If you're looking at the web using Firefox 2.0, does that make it Web 2.0?

Our son is pretty technologically minded. A second-year college student majoring in computer science, he's grown up in a house full of computers, networks, and surrounded by the latest and greatest technology most of his life.

So when he started talking about looking up meta-tags for one of his classes, I explained in short order about the importance of meta-meta tagging and Web 3.0; the semantic web. When he immediately told me "Mom, I don't even know what Web 2.0 is, don't start on this Web 3.0 stuff yet. So if you're looking at the web using Firefox 2.0, does that make it Web 2.0?" I figured I was probably too far ahead of the curve, or there wasn't enough basic education on Web 2.0 out there (or he hasn't been listening to me rant for the past year, given his age that's possible). Whatever the reason, this boy lives on the Internet, so when he makes a statement like the one above then I know it's time to step back, take a breath, and start from the beginning.

What is Web 2.0?

The answer to this question varies depending on who you are. If you're Joe or Jill User, then Web 2.0 is social networking, the convergence of video, data, and voice. It's Myspace and YouTube and StumbleUpon. It's about Flash and mashups and dynamic, interactive sites.

But if you're on the technical side of the world, Web 2.0 is about the technologies that make Jill User's cool web sites possible. It's AJAX and Flash/Flex, it's DHTML and SOA, it's VoIP and SIP; it's JSON, it's XML; it's Flash and it's Flex. It's tag clouds and RTSP; it's making a browser do things we never expected it to do, and delivering content over the Internet in ways we never thought possible.

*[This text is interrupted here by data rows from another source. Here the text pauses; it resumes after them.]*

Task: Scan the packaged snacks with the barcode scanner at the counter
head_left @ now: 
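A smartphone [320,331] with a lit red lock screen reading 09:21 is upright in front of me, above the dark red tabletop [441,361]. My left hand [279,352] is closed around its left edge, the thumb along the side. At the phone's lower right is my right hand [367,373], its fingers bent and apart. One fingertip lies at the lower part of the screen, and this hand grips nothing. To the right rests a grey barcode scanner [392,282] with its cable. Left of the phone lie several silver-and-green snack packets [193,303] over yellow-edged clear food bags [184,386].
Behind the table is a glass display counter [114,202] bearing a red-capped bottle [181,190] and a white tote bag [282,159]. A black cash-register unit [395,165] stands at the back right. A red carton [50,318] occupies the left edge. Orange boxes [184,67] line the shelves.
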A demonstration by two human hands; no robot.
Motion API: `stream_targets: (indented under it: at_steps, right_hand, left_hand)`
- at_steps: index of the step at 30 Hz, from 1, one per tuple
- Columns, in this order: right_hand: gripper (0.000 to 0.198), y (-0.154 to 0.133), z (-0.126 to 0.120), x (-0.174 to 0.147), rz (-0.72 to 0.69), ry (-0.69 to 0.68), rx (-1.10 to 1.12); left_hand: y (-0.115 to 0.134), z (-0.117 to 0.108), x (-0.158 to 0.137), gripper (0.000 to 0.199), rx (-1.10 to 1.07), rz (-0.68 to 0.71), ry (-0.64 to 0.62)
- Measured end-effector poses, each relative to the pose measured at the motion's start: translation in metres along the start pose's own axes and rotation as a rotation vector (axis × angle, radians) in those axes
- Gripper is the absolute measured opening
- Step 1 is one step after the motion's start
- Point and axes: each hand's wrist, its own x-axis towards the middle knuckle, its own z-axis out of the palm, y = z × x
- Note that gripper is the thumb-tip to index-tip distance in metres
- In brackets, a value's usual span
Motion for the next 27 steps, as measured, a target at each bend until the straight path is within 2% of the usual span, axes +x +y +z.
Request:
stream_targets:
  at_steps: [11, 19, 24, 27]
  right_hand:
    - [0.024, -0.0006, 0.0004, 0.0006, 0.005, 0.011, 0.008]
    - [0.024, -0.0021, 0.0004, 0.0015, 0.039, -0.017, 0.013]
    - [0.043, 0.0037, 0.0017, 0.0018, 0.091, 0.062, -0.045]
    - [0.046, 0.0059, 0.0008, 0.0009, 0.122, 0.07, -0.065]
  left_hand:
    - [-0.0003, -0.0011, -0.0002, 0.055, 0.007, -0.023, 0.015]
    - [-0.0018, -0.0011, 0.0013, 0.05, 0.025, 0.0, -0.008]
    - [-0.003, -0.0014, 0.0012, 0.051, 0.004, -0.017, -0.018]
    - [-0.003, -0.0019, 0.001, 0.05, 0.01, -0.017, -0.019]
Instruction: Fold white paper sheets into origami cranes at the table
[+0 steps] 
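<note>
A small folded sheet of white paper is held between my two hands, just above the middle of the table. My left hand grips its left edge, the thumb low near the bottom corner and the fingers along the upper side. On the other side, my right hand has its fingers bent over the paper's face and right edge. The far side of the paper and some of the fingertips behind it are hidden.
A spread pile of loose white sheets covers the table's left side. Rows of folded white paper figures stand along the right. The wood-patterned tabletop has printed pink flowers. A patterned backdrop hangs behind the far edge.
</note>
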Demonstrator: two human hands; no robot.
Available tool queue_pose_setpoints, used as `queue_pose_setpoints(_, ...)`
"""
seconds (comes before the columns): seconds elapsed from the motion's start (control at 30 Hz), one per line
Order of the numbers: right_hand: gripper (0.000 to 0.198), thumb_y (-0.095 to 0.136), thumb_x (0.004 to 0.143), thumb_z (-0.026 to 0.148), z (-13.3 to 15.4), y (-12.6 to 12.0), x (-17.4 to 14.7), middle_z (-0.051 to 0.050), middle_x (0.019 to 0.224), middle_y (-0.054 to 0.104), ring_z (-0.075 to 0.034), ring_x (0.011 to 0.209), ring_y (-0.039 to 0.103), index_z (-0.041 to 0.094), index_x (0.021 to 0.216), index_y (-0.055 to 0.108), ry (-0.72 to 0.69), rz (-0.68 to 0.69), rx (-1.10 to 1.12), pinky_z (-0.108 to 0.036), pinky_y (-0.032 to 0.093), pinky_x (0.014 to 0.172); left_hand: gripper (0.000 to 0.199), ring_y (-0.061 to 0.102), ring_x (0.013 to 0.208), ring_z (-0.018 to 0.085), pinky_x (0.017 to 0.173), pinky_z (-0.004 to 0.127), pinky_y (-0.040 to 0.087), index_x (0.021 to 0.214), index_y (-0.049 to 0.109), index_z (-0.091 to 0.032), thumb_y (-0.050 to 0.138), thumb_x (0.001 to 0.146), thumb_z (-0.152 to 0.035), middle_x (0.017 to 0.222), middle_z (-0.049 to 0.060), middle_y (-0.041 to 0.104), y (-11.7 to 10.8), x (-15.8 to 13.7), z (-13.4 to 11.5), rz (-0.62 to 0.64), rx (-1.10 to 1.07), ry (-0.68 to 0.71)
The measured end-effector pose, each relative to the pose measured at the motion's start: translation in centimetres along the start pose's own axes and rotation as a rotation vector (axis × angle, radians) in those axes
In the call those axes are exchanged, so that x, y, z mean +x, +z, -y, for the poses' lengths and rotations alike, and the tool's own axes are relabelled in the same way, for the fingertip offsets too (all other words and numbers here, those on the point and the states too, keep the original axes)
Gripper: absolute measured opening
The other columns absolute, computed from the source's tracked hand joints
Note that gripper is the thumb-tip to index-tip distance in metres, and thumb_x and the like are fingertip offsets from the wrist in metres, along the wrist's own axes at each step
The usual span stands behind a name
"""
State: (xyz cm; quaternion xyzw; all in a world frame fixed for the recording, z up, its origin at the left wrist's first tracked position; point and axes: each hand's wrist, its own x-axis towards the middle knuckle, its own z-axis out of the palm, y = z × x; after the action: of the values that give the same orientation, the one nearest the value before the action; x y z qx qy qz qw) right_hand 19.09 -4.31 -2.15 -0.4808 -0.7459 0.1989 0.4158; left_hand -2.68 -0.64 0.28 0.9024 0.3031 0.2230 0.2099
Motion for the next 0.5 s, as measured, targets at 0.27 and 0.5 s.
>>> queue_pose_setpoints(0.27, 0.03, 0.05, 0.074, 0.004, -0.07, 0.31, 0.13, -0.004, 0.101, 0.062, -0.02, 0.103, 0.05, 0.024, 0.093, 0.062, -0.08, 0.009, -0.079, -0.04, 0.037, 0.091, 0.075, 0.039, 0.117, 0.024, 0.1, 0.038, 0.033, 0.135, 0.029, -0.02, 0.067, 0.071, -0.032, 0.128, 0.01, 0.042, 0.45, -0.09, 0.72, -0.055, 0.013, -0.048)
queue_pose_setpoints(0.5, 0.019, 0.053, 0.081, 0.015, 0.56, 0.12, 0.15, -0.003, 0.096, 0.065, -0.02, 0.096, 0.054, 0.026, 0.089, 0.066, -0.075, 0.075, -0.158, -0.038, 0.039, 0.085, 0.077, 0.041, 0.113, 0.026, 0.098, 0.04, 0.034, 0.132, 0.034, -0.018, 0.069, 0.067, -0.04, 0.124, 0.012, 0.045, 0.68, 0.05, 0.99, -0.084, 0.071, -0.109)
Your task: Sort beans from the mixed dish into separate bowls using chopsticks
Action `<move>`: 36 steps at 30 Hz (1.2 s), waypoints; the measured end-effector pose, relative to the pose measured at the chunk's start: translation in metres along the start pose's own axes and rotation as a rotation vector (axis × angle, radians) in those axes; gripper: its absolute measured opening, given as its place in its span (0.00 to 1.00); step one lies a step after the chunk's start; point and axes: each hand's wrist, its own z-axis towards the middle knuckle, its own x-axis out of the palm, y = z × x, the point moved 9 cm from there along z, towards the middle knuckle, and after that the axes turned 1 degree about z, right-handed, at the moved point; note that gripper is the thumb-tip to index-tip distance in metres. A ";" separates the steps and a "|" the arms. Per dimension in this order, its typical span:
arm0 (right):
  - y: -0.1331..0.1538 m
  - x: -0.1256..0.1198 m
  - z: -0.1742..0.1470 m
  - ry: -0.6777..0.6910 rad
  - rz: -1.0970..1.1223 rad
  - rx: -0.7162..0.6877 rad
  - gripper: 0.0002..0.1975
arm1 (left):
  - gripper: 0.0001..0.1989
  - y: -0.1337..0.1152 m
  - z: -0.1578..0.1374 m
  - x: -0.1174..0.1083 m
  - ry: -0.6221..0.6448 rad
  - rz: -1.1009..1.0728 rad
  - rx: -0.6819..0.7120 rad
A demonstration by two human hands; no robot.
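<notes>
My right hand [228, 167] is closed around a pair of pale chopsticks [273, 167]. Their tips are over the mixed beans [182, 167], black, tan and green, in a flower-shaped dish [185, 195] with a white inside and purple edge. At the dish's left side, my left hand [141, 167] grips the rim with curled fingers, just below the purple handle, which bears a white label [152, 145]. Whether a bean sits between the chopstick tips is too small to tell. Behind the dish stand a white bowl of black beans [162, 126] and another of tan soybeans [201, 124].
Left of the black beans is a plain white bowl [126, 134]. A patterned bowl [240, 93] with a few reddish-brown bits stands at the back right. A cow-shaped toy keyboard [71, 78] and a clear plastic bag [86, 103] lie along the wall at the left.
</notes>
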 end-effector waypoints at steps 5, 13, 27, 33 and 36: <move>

Web 2.0 is dynamic. It is responsive, sexy interfaces that integrate with other cool sites to present it in new and exciting ways. It's Google Maps and Suggest, it's my favorite online game, and it's the Chicago Crime mashup

Web 2.0 is not Internet 2.0, the now rarely referenced "really fast" network built to replace the original connectivity initiated by DARPA that we eventually co-opted for retail and entertainment. It's not even really tangible in most cases. It's a deployment pattern and a user-interface design paradigm enabled by a few key standards-based (and a few key non-standards based) technologies. It's about moving fat-client functionality to the browser, and applying SOA principles to data aggregation techniques to deliver a new generation of rich internet applications (RIA).

It's hard to nail down "Web 2.0". I see a lot of messaging from companies around Web 2.0 this and Web 2.0 that, but that doesn't really say a whole lot because there are so many composite parts to Web 2.0 that "securing Web 2.0" could mean something as meaningful as validation of JSON and XML to something as mundane as turning off JavaScript in your browser.

Like SOA, Web 2.0 is a concept, not a product, and therefore it's not something that you can buy or deploy. It's not something you can always touch, and there isn't a magic "Web 2.0" validator on the Internet that lets you put a cute image on your web site validating your use of the latest and greatest technology.

If you're still confused and going to be at RSA next week stop by the F5 booth. I'm not sure I'll have a better way of explaining it by then, but I'm always willing to try.

Imbibing: Coffee that Don made (i.e. that's espresso strength, methinks!)